Members of the rap industrial complex know that rappers can say anything about black women and that absolutely nothing will happen. You can call black women every name but ‘a child of God’ and there won’t be anything to worry about–people will still buy your CD’s, even many black women.
But rapper Lil’ Wayne has FINALLY managed to incur the wrath of everyone’s favorite civil rights hero, Jesse Jackson, when rapper/producer Future’s song “Karate Chop” made its way onto the Internet. Lil Wayne guests on “Karate Chop” and slow-drawls the offensive lyric “Beat that p*ssy up like Emmett Till.”
Emmett Till was a 14-year-old African American boy who was viciously murdered over 40 years ago in Mississippi. Allegedly, Till had flirted with a white woman, Carolyn Bryant. And for this offense, Till was beaten beyond recognition; Bryant’s husband and another man abducted Till from the home of his great-uncle. The men took Till to barn where they tortured him before gouging out one of his eyes, shooting him through the head, and then disposing of the body by tossing it into a river with a 70-pound cotton gin fan tied around Till’s neck. Till’s mother insisted on her son having an open casket in order to show the world the brutality of her son’s murder.

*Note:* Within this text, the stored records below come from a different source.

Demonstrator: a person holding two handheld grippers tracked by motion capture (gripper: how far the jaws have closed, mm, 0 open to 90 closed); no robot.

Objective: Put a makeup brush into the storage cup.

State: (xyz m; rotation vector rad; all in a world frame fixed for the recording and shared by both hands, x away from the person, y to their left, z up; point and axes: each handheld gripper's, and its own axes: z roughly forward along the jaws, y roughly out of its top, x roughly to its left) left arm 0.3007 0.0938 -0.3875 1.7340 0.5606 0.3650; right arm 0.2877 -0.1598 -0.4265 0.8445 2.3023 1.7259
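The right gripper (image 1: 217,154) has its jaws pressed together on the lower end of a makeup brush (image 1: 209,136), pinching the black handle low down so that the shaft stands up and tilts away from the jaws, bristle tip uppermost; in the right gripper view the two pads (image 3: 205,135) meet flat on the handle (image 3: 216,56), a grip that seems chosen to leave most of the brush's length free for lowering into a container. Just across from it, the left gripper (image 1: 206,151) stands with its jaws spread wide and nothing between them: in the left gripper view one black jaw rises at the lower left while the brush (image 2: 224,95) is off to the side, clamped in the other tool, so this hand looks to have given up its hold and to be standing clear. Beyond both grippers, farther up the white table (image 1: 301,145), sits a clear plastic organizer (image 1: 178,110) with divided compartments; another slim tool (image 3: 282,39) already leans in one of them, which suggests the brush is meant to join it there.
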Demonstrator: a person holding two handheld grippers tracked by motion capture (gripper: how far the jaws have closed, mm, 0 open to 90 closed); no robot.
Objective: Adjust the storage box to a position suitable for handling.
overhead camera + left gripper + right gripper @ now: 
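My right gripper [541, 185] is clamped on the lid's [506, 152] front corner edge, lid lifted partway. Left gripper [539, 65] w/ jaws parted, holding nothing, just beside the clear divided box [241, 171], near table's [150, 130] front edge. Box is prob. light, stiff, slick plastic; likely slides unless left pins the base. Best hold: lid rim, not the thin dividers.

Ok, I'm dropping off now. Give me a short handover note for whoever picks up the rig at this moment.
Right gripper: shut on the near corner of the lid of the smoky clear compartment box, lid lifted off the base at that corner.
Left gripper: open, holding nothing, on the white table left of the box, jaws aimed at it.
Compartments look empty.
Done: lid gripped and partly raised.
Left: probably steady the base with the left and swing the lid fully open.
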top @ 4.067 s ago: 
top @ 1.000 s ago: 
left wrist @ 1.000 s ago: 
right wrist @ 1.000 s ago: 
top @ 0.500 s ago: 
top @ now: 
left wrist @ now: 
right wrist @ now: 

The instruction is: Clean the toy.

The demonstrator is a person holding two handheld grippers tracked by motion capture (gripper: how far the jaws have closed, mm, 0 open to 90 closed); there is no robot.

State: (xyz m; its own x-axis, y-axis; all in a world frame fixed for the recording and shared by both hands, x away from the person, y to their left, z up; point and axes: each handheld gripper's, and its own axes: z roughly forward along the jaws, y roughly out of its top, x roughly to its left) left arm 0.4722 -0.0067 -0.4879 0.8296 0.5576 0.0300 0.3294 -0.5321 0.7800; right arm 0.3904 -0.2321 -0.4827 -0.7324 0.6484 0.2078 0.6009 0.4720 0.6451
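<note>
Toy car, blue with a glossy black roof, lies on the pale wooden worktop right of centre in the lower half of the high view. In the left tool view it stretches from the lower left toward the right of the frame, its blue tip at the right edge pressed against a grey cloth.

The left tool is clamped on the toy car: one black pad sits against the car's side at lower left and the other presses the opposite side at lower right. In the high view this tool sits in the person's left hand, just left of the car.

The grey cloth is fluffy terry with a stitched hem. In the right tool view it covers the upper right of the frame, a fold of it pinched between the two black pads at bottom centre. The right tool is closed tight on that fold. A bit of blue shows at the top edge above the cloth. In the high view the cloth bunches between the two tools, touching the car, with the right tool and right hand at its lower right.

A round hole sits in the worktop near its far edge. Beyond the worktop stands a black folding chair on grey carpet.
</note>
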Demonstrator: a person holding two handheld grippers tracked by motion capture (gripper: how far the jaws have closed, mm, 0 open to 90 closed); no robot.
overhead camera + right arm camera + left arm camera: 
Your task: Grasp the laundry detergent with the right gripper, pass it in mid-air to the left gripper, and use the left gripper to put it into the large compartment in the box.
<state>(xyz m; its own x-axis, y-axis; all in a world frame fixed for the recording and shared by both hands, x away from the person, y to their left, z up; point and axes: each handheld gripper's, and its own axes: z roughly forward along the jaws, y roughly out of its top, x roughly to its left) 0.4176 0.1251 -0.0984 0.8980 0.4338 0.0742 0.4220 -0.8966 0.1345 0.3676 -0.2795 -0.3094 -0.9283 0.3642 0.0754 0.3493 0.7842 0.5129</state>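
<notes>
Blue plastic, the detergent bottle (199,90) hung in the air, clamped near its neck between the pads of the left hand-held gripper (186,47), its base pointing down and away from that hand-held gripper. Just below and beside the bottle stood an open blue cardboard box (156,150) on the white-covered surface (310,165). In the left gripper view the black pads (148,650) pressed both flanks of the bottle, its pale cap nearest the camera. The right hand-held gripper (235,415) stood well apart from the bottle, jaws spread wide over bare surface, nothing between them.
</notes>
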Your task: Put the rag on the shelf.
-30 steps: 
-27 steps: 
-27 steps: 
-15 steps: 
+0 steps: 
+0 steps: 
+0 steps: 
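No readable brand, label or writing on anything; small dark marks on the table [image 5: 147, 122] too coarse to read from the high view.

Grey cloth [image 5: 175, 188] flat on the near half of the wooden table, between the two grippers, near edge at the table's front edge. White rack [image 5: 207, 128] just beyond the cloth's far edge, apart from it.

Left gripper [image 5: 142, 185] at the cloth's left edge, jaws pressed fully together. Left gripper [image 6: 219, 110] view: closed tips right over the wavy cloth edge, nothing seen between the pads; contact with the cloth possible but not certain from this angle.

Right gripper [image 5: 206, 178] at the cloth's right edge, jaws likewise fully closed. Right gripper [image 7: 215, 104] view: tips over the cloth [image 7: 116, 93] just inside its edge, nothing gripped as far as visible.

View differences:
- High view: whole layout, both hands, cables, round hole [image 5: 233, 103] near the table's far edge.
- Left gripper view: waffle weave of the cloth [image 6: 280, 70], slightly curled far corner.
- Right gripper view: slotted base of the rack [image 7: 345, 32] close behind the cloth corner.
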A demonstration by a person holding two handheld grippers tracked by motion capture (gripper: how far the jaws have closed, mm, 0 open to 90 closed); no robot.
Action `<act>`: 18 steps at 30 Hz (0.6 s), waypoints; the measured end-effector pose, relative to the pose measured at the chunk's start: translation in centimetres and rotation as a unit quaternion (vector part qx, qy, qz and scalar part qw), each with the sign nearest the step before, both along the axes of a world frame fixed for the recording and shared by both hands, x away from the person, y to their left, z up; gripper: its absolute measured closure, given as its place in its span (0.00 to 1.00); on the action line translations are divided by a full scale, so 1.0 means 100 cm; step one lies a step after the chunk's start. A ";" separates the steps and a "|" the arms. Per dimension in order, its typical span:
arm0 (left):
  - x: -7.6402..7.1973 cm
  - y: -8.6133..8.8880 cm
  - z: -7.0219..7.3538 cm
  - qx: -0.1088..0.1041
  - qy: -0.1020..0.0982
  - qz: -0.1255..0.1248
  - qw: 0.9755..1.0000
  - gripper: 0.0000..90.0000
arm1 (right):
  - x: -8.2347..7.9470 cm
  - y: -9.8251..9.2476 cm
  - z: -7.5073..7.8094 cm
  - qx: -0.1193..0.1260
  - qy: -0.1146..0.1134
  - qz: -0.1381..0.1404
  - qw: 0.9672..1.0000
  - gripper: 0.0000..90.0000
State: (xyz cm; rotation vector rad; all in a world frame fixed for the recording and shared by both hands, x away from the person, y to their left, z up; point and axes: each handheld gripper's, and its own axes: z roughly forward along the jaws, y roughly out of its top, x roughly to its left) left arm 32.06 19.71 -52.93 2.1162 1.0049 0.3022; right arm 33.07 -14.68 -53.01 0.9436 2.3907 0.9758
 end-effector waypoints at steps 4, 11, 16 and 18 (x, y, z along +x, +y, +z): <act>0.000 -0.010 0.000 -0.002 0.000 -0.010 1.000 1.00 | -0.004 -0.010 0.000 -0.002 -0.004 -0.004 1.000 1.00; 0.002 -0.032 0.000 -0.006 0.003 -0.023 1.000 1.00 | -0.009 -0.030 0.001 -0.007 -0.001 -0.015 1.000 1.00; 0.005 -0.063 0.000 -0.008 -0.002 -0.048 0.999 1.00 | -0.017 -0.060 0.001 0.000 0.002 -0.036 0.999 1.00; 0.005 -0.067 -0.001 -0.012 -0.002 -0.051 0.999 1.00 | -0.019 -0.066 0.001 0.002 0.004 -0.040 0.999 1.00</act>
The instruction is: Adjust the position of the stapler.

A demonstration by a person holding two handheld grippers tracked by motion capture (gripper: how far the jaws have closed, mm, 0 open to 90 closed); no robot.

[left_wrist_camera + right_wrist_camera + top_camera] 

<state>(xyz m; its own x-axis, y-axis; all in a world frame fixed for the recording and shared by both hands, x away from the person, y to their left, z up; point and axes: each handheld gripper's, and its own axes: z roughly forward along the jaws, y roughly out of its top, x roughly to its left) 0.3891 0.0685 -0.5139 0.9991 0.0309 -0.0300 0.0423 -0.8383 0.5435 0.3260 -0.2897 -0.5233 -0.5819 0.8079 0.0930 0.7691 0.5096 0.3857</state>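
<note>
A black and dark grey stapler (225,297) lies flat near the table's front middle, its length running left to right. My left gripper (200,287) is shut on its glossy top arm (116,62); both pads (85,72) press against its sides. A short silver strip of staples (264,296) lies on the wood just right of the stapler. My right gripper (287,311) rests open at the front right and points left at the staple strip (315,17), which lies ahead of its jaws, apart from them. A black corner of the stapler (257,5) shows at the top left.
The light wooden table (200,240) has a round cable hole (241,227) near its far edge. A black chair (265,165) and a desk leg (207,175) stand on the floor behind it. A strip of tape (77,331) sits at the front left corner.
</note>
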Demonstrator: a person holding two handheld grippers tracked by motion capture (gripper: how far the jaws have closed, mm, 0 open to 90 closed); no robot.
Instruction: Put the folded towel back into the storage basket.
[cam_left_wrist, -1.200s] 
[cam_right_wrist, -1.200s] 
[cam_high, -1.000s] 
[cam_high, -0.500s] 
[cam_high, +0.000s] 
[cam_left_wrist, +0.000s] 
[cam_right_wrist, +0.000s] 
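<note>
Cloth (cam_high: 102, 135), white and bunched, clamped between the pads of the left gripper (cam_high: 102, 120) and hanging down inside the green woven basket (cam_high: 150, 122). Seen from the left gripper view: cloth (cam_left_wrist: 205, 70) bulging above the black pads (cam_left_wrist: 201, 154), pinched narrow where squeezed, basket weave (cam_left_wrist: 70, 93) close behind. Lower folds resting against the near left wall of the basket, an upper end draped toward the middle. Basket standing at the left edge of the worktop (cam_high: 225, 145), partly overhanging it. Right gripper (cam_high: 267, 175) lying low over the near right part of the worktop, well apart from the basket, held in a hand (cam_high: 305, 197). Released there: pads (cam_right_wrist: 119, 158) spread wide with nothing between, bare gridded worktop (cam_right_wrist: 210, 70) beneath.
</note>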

And Lil’ Wayne wants to beat that p*ssy up like Emmett Till’s face.
Once Jackson heard the lyric he reached out to the boss of Future’s label, L.A. Reid, to ask for the lyric to be removed. Epic, the label which will be releasing Future’s upcoming album, vowed to remove the lyric from the song’s official release.
Airicka Gordon-Taylor, a spokesperson and member of the Till family, had this to say:
“It was a heinous murder,” Gordon-Taylor said in a phone interview Thursday from Chicago. “He was brutally beaten and tortured, and he was shot, wrapped in barbed wire and tossed in the Tallahatchie River. The images that we’re fortunate to have (of his open casket) that ‘Jet’ published, they demonstrate the ugliness of racism. So to compare a woman’s anatomy — the gateway of life — to the ugly face of death, it just destroyed me. And then I had to call the elders in my family and explain to them before they heard it from some another source.”
It’s good that Rev. Jackson felt the need to reach out to those in power to say that this reference to Emmett Till is disrespectful of that 14-year-old boy’s memory.
Now we know that there is a line in the sand that even rappers can’t cross. And that line is where living black women end, and dead black men begin.